Welcome to WebmasterWorld Guest from 220.127.116.11
Forum Moderators: incrediBILL
Just for interest and consistency, Brett: what service/application did you use to do the validations?
I checked a few with CSE HTML Validator, and got results consistent with yours, though not identical.
The HTML quality control on some of these sites is mind-numbingly stupid. And they can't blame all of the errors on paring down for speed: there are things like stray close tags with no preceding open. D'oh!
I'm not even going to comment on the number of errors returned by M$N - that would be just too easy!
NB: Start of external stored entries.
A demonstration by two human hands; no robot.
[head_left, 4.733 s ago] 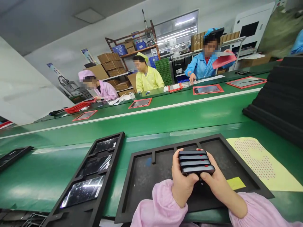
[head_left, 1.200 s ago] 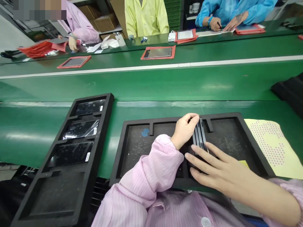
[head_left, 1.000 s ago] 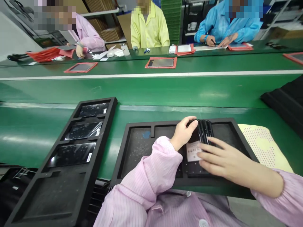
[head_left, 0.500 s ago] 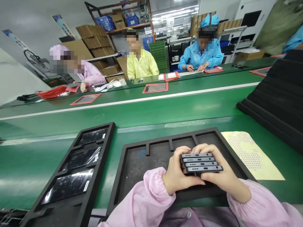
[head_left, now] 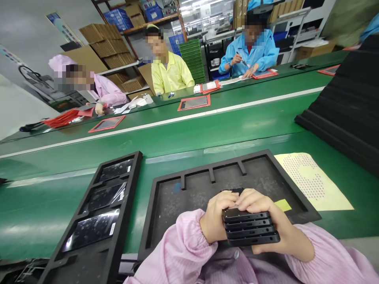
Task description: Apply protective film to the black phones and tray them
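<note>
A stack of four black phones [head_left: 251, 227] sits low in the frame, right of centre, its short edges facing the camera one above another and tilted slightly. The left hand [head_left: 214, 217] grasps it from the left side, fingers curled over the far part of the top phone; the right hand [head_left: 281, 225] clasps the right side, its fingers bent across the top and one digit showing beneath the lowest phone. Both hands come out of gathered pink sleeves [head_left: 180, 244] at the bottom of the frame. Behind and below the stack lies a wide black tray [head_left: 189, 205] with short dividers along its far wall and a small yellow note [head_left: 282, 205] inside, partly beside the right hand. A dotted yellow sheet [head_left: 318, 181] lies just to its right on the green desk [head_left: 44, 209]. At lower left, a narrower black tray [head_left: 130, 197] holds three glossy dark panels [head_left: 91, 230] in separate compartments. Black ridged material [head_left: 346, 106] fills the right edge. Across the upper part are co-workers in pink [head_left: 108, 90], yellow [head_left: 170, 75] and blue [head_left: 263, 51]; the one in blue holds a slender tool [head_left: 243, 61]. Red-bordered panels [head_left: 194, 103] lie before them.
</note>
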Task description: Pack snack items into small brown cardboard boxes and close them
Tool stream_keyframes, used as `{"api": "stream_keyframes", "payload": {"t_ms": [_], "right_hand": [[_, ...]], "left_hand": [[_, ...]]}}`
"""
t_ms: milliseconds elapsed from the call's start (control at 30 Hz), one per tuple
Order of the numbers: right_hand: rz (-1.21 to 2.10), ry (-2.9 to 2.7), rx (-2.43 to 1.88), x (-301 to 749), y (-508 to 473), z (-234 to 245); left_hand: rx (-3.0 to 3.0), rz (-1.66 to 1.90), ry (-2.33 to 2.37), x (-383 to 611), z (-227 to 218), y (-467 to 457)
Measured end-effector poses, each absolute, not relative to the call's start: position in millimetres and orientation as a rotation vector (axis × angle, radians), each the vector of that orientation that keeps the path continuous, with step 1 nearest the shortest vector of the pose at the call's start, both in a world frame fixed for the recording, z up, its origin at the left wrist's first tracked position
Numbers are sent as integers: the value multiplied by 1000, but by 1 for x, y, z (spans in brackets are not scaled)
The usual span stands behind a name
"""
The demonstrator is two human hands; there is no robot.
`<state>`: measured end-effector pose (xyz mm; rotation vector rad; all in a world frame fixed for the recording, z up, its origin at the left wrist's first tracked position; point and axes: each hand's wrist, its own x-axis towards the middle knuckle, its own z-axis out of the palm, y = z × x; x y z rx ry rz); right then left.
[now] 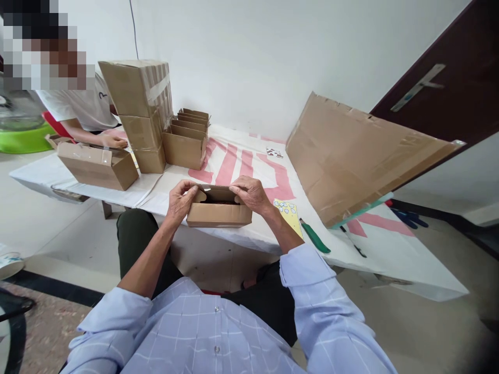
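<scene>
- Carton, small and brown, is held at the near edge of a table covered in white cloth with pink markings.
- The far panel is pinched at its left end by the left hand, between thumb and fingers; the right end is gripped in the same way by the right hand.
- The work is judged to be partway along: front and side walls are already raised, but the top is not yet shut. Something dark is glimpsed inside, too shaded to be identified.
- Beyond, a row of open cartons is lined up with flaps raised, beside a stack of taped boxes; no closed top is seen in that row.
- At left, a larger open carton is placed near a co-worker's hand, whose hold cannot be told.
- Near the right forearm, a patterned yellow card and a green-handled cutter are left lying, untouched, below a leaning cardboard sheet.
</scene>
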<state>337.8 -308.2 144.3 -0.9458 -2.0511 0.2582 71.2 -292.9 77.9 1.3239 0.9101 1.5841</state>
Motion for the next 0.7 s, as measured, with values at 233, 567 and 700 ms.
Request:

On the whole, regarding your results, and the question of the possiblity of search engines rewarding pages with validating code higher rankings [webmasterworld.com] over similar content pages fraught with errors: I wonder if it's kinda like havin' a 350lb., deep-fried-food eatin', three packs of cigarettes a day Cardiologist scolding patients for not taking better care of themselves?
I wouldn't accept pages like these from any team member I work with.
There has always been a segment of Web developers who insist on writing valid code; the numbers appear to be increasing. I suspect with the growing awareness of Web Standards, and accessibility issues finally coming into the forefront, that at some point, even the "big boys" will heed the call. That WOULD set a great example...
I'm a DMOZ editor, and it is not part of my brief.
If a site doesn't display in my usual working environment (Windows/Opera, all plug-ins and Java disabled), I will go back and take another look (I have Mozilla, IE, Amaya and Lynx to try).
But that other look may not be for a week or two. So at the very least, the submission gets delayed.
I've never excluded a site for rendering too poorly to be of use. But I wouldn't rule it out. If it can't be read, it can hardly be useful content.
No, ODP editors do not take code validation into consideration in a site unless it hinders navigation to the point where it is impossible. I've run into sites poorly coded that I couldn't find the navigational links so I couldn't review the site, so I couldn't accept it. :(
Also, I rarely edit with Flash and Java turned on, simply because of my only internet connection choice, 24k dialup. In that case, I leave the site in unreviewed for another editor to look at, which may delay the inclusion, but it isn't rejected.
The MSN team must have been all "designers" and no "coders". :)
(Actually, now that I take a closer look, maybe it was all management and no designers or coders.)
Its worth noting that the chance of them making an error is between 1 and 0.05%, and that DMOZ has code that is around 20 TIMES more compliant.
Also for the SERP's table to the right...we might also want to take into account the number of SERP's displayed....due to some errors maybe getting repeated in the SERP?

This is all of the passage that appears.